• **What is expected**: Lines that contain "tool": how many are there in the listing below? Answer with a number and nothing more.

(Material provided Opens)

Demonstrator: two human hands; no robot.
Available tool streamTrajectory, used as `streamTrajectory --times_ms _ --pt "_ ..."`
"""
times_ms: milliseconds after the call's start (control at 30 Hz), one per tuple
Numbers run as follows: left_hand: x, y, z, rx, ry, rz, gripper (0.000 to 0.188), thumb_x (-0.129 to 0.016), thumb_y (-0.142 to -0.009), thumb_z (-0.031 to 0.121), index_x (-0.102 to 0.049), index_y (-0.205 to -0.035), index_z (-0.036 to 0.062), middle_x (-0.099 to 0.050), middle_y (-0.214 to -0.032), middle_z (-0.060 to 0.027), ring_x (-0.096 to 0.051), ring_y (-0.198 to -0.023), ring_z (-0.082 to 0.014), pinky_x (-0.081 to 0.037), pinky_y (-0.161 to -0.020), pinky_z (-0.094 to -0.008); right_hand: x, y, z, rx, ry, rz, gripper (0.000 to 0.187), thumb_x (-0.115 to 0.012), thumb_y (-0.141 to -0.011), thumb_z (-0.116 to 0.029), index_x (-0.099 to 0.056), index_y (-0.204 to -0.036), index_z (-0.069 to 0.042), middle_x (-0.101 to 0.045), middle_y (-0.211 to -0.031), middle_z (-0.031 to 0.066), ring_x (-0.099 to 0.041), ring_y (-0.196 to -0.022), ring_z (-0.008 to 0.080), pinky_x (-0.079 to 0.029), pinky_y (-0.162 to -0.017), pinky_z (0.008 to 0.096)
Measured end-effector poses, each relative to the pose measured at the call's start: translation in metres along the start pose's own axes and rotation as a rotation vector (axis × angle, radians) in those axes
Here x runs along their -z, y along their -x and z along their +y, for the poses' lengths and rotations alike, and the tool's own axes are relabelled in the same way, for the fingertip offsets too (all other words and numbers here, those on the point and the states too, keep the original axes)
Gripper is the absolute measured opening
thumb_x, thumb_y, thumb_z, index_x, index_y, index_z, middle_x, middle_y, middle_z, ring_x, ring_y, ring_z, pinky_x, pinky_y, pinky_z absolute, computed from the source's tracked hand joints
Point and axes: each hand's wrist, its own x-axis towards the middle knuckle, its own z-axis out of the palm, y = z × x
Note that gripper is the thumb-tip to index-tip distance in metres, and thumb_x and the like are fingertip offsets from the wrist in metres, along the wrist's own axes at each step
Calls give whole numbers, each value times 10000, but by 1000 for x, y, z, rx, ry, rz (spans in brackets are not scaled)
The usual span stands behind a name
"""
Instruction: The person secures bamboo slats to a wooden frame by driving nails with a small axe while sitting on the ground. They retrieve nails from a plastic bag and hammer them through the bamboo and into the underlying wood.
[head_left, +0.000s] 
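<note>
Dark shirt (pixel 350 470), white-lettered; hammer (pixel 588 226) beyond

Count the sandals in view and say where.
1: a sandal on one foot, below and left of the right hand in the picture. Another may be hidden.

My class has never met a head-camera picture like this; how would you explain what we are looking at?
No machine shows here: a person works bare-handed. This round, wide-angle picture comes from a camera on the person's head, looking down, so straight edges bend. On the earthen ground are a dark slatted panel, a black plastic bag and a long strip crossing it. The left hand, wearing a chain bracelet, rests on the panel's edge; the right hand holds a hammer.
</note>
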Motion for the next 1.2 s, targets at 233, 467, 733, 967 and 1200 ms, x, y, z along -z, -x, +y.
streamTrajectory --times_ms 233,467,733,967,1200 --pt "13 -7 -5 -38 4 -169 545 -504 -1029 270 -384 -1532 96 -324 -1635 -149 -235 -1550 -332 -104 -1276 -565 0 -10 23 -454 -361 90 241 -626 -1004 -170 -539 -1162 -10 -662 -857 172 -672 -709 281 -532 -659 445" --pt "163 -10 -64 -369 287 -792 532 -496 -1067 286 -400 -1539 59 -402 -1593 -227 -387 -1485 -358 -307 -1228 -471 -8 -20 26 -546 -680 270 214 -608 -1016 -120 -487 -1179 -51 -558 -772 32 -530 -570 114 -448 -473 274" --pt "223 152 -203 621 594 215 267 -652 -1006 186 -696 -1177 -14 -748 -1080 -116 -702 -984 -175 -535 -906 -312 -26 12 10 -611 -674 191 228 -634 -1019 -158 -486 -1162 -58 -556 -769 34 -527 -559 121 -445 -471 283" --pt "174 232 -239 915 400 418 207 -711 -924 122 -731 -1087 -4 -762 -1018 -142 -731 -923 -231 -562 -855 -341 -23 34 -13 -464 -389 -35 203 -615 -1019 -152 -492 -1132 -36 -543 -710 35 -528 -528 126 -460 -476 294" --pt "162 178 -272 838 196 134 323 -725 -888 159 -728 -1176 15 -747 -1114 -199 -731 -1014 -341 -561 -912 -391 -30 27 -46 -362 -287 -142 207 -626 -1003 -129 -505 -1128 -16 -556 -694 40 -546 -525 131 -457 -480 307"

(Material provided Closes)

• **Output for this exercise**: 2